What to do:
From the first line to the last, please reproduce the material exactly, skipping the pictures.

= = = = = = =

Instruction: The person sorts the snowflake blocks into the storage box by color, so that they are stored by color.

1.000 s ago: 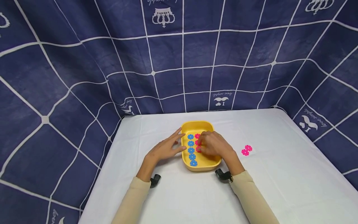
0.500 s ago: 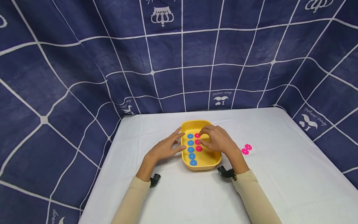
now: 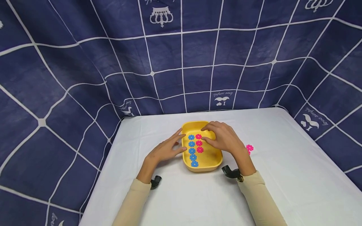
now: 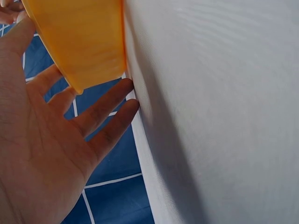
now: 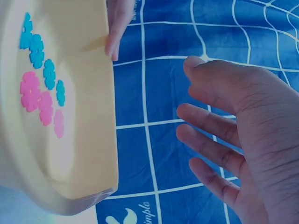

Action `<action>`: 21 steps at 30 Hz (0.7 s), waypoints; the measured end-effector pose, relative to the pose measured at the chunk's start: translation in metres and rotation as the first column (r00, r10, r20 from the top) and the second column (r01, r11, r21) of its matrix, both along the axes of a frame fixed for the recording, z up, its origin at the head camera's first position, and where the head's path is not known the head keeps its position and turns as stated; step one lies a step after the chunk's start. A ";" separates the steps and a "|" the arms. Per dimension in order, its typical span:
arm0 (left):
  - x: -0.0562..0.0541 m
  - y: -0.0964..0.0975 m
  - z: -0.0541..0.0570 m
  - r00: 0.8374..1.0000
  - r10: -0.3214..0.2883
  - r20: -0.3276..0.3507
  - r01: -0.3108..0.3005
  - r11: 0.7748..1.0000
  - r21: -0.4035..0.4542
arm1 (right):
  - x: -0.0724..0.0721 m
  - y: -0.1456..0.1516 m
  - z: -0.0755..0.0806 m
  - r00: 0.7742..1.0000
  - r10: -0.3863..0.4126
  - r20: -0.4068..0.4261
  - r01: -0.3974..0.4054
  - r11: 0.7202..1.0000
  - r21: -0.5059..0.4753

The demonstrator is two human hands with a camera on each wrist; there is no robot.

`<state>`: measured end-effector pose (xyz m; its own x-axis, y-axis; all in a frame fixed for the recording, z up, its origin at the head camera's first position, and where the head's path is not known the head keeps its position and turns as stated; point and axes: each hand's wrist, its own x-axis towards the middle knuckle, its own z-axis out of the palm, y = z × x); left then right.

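Note:
A yellow plastic tray [image 3: 208,160] sits on the white-covered table. In it lies a column of several blue flower-shaped discs [image 3: 192,151], with three pink flower-shaped discs [image 3: 199,143] beside them on the right. My left hand [image 3: 165,150] is at the tray's left side, fingers spread; in the left wrist view its thumb and fingers touch the tray's rim. My right hand [image 3: 224,138] hovers over the tray's right side, fingers loosely bent and apart. The right wrist view shows nothing between the right hand's fingers [image 5: 205,140].
More pink discs [image 3: 249,147] lie on the table right of the tray, partly hidden by my right wrist. A dark blue checked cloth [image 3: 198,53] hangs behind and along both sides. The white table [image 3: 183,201] stretches in front of the tray.
My right hand has lifted off the pink discs and drawn up and to the right, uncovering all three. The left hand keeps its place at the tray. The head view shifted slightly.

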<state>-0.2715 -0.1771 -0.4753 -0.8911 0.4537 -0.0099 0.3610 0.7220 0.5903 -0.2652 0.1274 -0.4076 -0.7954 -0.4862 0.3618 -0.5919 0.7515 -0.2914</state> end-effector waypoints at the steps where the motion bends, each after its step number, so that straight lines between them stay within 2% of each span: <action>1: 0.000 0.000 0.000 1.000 0.001 -0.003 -0.001 1.000 0.000 | 0.000 0.000 0.001 1.000 0.005 -0.003 -0.005 1.000 -0.003; 9: -0.001 0.000 0.000 1.000 0.000 -0.013 0.000 1.000 0.005 | 0.000 0.001 0.003 1.000 0.016 0.009 -0.016 1.000 -0.012; 21: 0.000 0.000 -0.001 1.000 0.010 -0.005 -0.010 1.000 0.004 | -0.003 0.018 0.001 0.999 -0.031 0.015 0.032 0.999 -0.032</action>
<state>-0.2710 -0.1769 -0.4760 -0.8956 0.4449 -0.0034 0.3570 0.7232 0.5912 -0.2687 0.1458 -0.4070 -0.8155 -0.4494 0.3647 -0.5636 0.7599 -0.3239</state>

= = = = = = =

Your solution:
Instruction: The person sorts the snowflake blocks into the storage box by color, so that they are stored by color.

1.000 s ago: 
0.500 s ago: 
now: 
now: 
now: 

Action `<action>`: 21 steps at 30 Hz (0.7 s), waypoints; the measured end-effector pose, relative to the pose measured at the chunk's start: translation in metres and rotation as the first column (r00, r10, r20 from the top) and the second column (r01, r11, r21) of its matrix, both along the axes of a frame fixed for the recording, z up, its origin at the head camera's first position, and where the head's path is not known the head keeps its position and turns as stated; step one lies a step after the chunk's start. A ";" separates the steps and a "|" the arms. Per dimension in order, its typical span:
arm0 (left):
  - x: -0.0562..0.0541 m
  - y: -0.0964..0.0975 m
  - z: -0.0541..0.0570 m
  - r00: 0.8374..1.0000
  - r10: -0.3214..0.2883
  - r20: -0.3276..0.3507
  - r01: -0.3108..0.3005
  - r11: 0.7748..1.0000
  - r21: -0.4035..0.4542
arm1 (right):
  - x: -0.0724..0.0721 m
  - y: -0.1456..0.1516 m
  - z: -0.0755..0.0806 m
  - r00: 0.7742..1.0000
  - r10: -0.3863..0.4126
  - r20: -0.4068..0.4261
  - r01: -0.3974..0.4054
  - r11: 0.7202..1.0000
  - r21: -0.5059..0.4753

The demonstrator is two human hands with a camera on each wrist; there is no robot.

`<state>`: measured end-effector pose (xyz m; its own x-axis, y-axis; all in a frame fixed for the recording, z up, its origin at the head camera's first position, and where the head's path is not known the head keeps its position and turns as stated; point and axes: each hand's wrist, its own x-axis towards the middle knuckle, its own z-axis out of the palm, y = z × x); left then right.

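Note:
A yellow plastic tray [image 3: 208,160] sits on the white-covered table. In it lies a column of several blue flower-shaped discs [image 3: 192,151], with three pink flower-shaped discs [image 3: 199,143] beside them on the right. My left hand [image 3: 165,150] is at the tray's left side, fingers spread; in the left wrist view its thumb and fingers touch the tray's rim. My right hand [image 3: 224,138] hovers over the tray's right side, fingers loosely bent and apart. The right wrist view shows nothing between the right hand's fingers [image 5: 205,140].
More pink discs [image 3: 249,147] lie on the table right of the tray, partly hidden by my right wrist. A dark blue checked cloth [image 3: 198,53] hangs behind and along both sides. The white table [image 3: 183,201] stretches in front of the tray.
My right hand has lifted off the pink discs and drawn up and to the right, uncovering all three. The left hand keeps its place at the tray. The head view shifted slightly.
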
<state>-0.2715 -0.1771 -0.4753 -0.8911 0.4537 -0.0099 0.3610 0.7220 0.5903 -0.2652 0.1274 -0.4076 -0.7954 -0.4862 0.3618 -0.5919 0.7515 -0.2914</state> end-effector waypoints at the steps where the motion bends, each after its step number, so that straight lines between them stay within 2% of each span: <action>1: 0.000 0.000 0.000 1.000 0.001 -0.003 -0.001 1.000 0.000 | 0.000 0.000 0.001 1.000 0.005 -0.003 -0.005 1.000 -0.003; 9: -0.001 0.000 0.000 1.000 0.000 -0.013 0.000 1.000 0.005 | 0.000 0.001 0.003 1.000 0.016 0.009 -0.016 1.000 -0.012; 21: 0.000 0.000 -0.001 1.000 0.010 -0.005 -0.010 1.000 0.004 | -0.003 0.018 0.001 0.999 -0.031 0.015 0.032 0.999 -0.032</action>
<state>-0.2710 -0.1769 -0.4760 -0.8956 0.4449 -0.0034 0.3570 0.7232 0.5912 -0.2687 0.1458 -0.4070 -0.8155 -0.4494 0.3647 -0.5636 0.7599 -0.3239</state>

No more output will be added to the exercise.